Apologies, I havent read the whole thread, but I have had exactly this (I think it is what you are referring to) transitting Bournemouth, Southampton – you must make sure you have an explicit clearance on and into Solent even though they cojoin (a hand over of course works as well). I nearly sailed on through many years ago and was so told, so I assume it is still the case and always, but always ask them to confirm. This will be the case whether your initial clearance is IFR or VFR.

So let me get this straight: You were on an IFR flightplan and cleared IFR through Southhamton, yet you had to descend into icing conditions due to being insecure whether ATC had coordinated your clearance onward?

Did IFR only start for crossing Southhamton or before? If before and you were handed off to SAM for crossing, then I would assume that it is the controllers responsibility to assure your handoff to the next sector, which looks like Airspace A and coordinate ahead. So the action should have been initially to query the controller if your continued flight after the sector boundary was assured. HIS action if not should have been to descend you below A if he had not coordinated.

If you really want an answer I’d try to locate the controller which handled you and ask directly.

I agree with those who say in such a mess it is better NOT to fly in that area.

LSZH(work) LSZF (GA base), Switzerland

Mooney_Driver wrote:

You were on an IFR flightplan

No. It was an ad-hoc clearance initially through Solent airspace.

Nympsfield, United Kingdom

It has occured to me that I would have busted CAS had I continued at FL065 past the Solent airspace.

I say this because I called them up a few miles W of SAM and said my intention is to descend 5300ft abeam SAM “to avoid busting the 5500ft base LTMA” and he agreed with this.
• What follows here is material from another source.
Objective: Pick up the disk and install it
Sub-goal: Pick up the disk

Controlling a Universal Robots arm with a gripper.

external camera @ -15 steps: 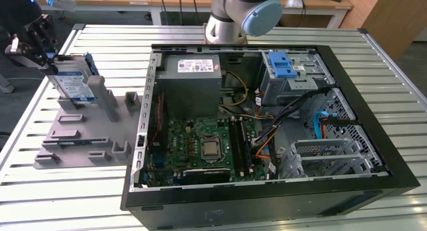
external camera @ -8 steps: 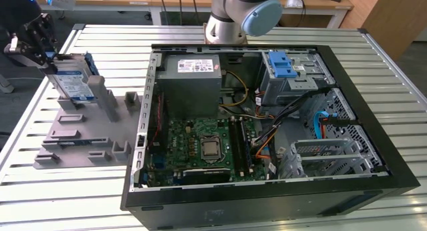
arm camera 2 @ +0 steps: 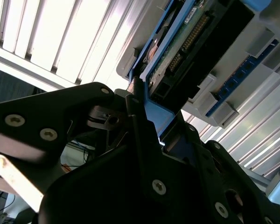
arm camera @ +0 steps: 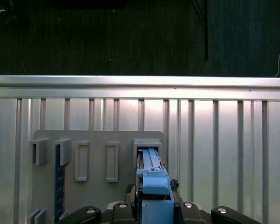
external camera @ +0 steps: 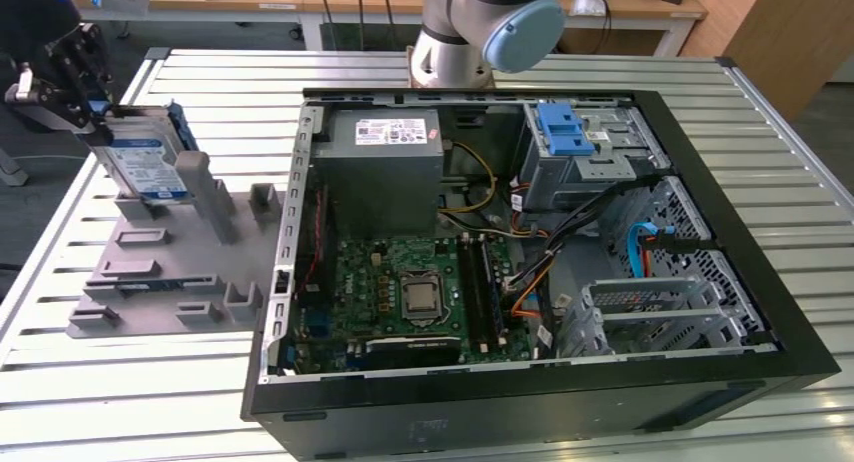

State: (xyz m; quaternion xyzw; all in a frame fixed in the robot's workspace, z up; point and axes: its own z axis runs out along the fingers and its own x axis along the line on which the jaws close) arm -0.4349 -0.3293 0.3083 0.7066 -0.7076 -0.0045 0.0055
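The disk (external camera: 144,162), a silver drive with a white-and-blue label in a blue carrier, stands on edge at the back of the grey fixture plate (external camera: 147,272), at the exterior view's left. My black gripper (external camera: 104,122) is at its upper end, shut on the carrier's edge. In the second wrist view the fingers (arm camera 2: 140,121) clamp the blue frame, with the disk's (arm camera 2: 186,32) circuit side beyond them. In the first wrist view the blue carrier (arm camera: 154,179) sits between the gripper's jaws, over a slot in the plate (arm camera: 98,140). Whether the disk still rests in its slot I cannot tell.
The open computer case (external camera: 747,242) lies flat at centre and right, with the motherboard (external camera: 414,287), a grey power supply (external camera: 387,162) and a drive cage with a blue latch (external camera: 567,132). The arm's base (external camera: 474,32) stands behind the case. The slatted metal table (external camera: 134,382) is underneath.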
That was despite me having a clearance to transit his CAS at FL065 i.e. the whole of his CAS but since one cannot step down from FL065 to < 5500ft in zero distance, this would give rise to a logically impossible situation. IOW, if he was to stop me busting, he would have had to amend the clearance well before I reached the LTMA.

Yes indeed I had to descend through icing conditions, but that’s not an ATC problem

BTW that route is not flyable on a Eurocontrol IFR FP, unless you go to FL200 (base of Class C), because much of it is OCAS so London Control will toss it out and you won’t get any transits unless you ask for each one. And if any is denied then you have to dive down. The commuter turboprops doing the London to Lands End etc flights go at FL200.

How is this handled elsewhere in Europe? Is there a standard expectation of coordination ahead, when IFR, even if not on a Eurocontrol flight plan?

Administrator
Shoreham EGKA, United Kingdom

Adjacent CAS is rare in France but usually ATC is well aware of the potential issues and act accordingly.
If you fly VFR to LFPT from the north, Beauvais APP will let you call LFPT well before the CAS boundary, just after you crossed Beauvais runway. And keep the squawk. Both ATC units seem to have talked about this.

IFR, I really don’t know how you can get a 200nm direct though one or two airspaces, as ATC offers sometimes..

LFOU, France

Oh I am with it now – not as I thought – sorry for the distraction.

I recall doing an approach into Southampton not long ago in some reasonable nasty convective and wet weather, a CAT was requesting heading changes above and took himself out of the class D on several occasions and got well and truly told off – but he said due weather and was promptly forgiven. To be fair I ended up breaking off as it was very unpleasant in the downpours.

I have no doubt their clearance is limited to the edge of the class D and as riduculous as it is, I bet it would be treated as a bust.